- Task prompt -
Could you reproduce, word for word, everything below from the line containing "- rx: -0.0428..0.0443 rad" down to the line containing "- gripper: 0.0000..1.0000", with both of those lines included and no others?

········

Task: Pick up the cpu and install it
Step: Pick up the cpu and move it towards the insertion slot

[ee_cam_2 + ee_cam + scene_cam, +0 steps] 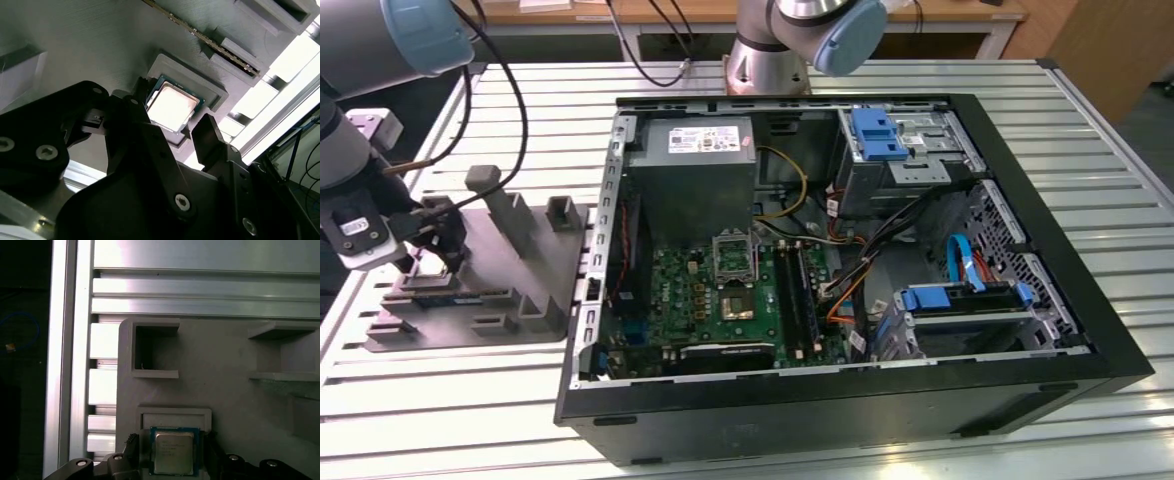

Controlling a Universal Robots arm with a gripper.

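Note:
The cpu (173, 454) is a small square chip with a pale metal top and a green rim. It lies flat in a shallow recess of the grey plastic fixture (520, 290) at the exterior view's left. My gripper (432, 258) hangs low over that recess. In both wrist views its two dark fingers (206, 134) stand on either side of the cpu (173, 106) with small gaps, so it is open and holds nothing. The dark metal-framed socket (736, 304) sits on the green motherboard inside the open computer case (1067, 300).
The fixture carries upright pegs and slots (155, 351), and a memory stick (220, 47) stands in one of them. A second robot arm's base (767, 62) stands behind the case. Cables and drive cages (961, 300) crowd the case's right side. The slatted aluminium table (440, 400) lies around.

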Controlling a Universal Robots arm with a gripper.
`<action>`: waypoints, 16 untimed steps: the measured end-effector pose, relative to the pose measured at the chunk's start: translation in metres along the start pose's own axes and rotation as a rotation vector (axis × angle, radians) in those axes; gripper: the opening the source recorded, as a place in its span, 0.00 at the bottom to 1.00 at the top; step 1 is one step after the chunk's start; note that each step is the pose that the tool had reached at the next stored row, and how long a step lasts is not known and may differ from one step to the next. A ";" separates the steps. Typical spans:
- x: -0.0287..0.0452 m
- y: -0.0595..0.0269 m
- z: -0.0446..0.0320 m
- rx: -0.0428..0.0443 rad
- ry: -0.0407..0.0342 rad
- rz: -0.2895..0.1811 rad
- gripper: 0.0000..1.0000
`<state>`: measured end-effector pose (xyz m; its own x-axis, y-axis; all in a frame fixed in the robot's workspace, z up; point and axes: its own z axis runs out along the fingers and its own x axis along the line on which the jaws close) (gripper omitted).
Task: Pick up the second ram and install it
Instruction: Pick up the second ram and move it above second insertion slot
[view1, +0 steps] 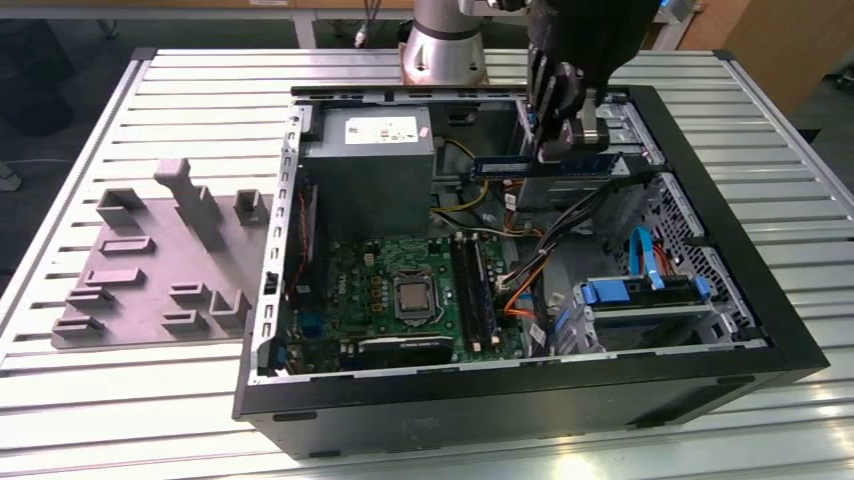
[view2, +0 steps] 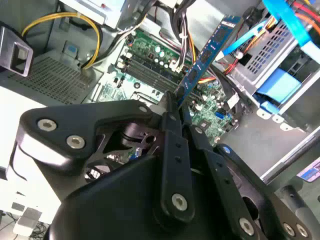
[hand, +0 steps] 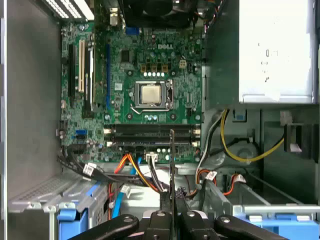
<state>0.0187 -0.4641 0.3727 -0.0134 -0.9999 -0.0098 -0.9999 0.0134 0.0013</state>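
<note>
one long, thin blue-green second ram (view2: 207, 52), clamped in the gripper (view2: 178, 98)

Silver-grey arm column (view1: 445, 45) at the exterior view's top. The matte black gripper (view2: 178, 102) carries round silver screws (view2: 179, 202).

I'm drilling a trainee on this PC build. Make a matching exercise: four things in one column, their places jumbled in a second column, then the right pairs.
Things
1. RAM stick
2. processor
3. grey moulded tray
4. yellow cable

Places
A. on the table, outside the computer case, at the exterior view's left
B. curving near the power supply
C. gripped in the claw
D. seated in the middle of the motherboard

Pairs: 1-C, 2-D, 3-A, 4-B
</note>
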 end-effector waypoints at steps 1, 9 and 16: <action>0.0000 0.0018 0.0001 0.0000 0.0000 0.000 0.14; 0.0002 0.0135 0.0003 0.0001 0.0000 0.000 0.14; 0.0002 0.0180 0.0005 0.0000 0.0001 0.000 0.14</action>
<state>0.0007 -0.4640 0.3722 -0.0135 -0.9999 -0.0097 -0.9999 0.0134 0.0013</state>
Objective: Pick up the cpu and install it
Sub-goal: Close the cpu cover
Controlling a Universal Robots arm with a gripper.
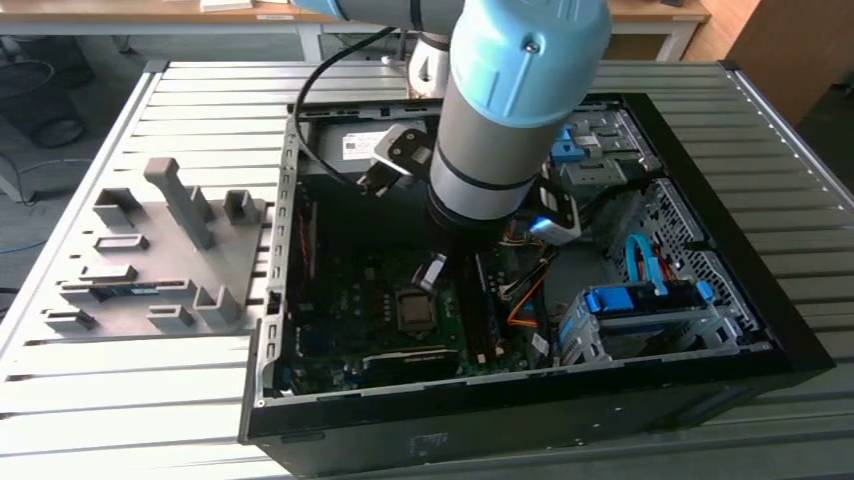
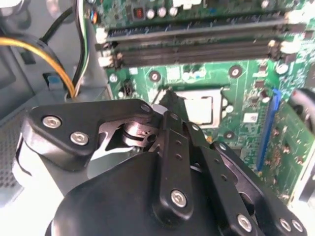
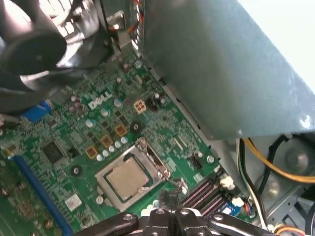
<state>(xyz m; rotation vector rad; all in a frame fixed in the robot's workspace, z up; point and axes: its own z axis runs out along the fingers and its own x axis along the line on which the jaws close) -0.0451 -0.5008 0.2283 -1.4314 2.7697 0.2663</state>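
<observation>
The cpu (image 3: 127, 178), a small pale silver square, lies flat inside the open metal socket frame (image 3: 153, 161) on the green motherboard (image 3: 59, 132). It also shows as a pale square (image 2: 201, 107) in the second wrist view and as a dark square (image 1: 415, 306) in the exterior view. My gripper (image 3: 172, 210) hangs just above the board beside the socket, apart from the chip. Its black fingers (image 2: 170, 105) meet at the socket's edge with nothing seen between them. In the exterior view the gripper (image 1: 431, 272) sits low inside the open computer case (image 1: 747, 330).
A grey power-supply box (image 3: 221, 64) and a black fan (image 3: 29, 49) rise beside the socket. Memory slots (image 2: 197, 44) and yellow cables (image 2: 44, 59) lie close by. A blue drive cage (image 1: 641, 300) fills the case's corner. A grey fixture plate (image 1: 160, 260) stands at the exterior view's left.
</observation>
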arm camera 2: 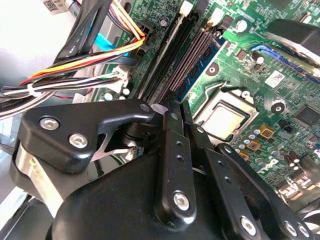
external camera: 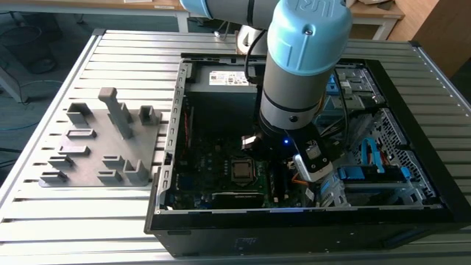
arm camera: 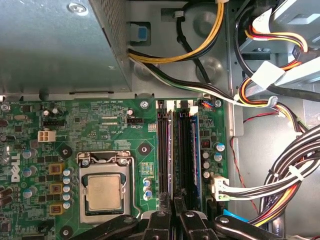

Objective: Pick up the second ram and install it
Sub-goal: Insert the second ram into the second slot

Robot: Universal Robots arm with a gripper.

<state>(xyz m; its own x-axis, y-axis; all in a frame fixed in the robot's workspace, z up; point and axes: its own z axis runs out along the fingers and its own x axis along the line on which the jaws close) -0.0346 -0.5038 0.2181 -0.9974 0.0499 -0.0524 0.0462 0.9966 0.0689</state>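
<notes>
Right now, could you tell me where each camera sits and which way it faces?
Exterior view: off the arm, above, looking down at the open computer case; the arm shows.
First wrist view: on the wrist, facing the motherboard; gripper linkage shows.
Second wrist view: on the wrist, oblique along the RAM slots; gripper shows.
All share the CPU socket.

We've got a ribbed metal counter [external camera: 110, 221] here, with a grey fixture plate [external camera: 103, 146] of upright blocks sitting toward the exterior view's left and an open black PC case [external camera: 309, 221] right beside it.
</notes>
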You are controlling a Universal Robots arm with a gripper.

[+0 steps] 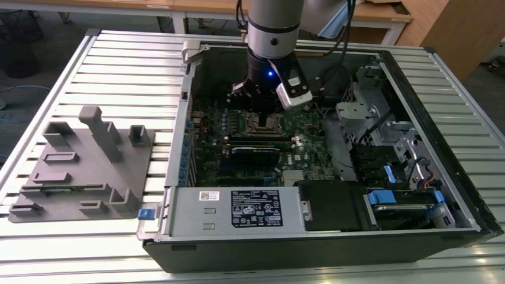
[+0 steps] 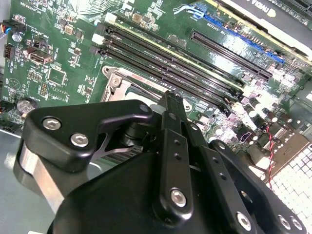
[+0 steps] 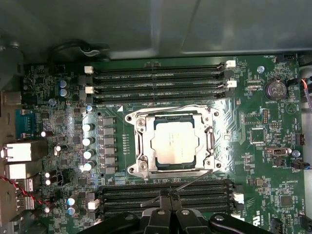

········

- Answer to this task -
- rx: -0.0428..0.0443 rad
- ry: -0.0407..0.0342 rad
- rz: -0.2895..0.1811 rad
- gripper: 0.0000..1.0000

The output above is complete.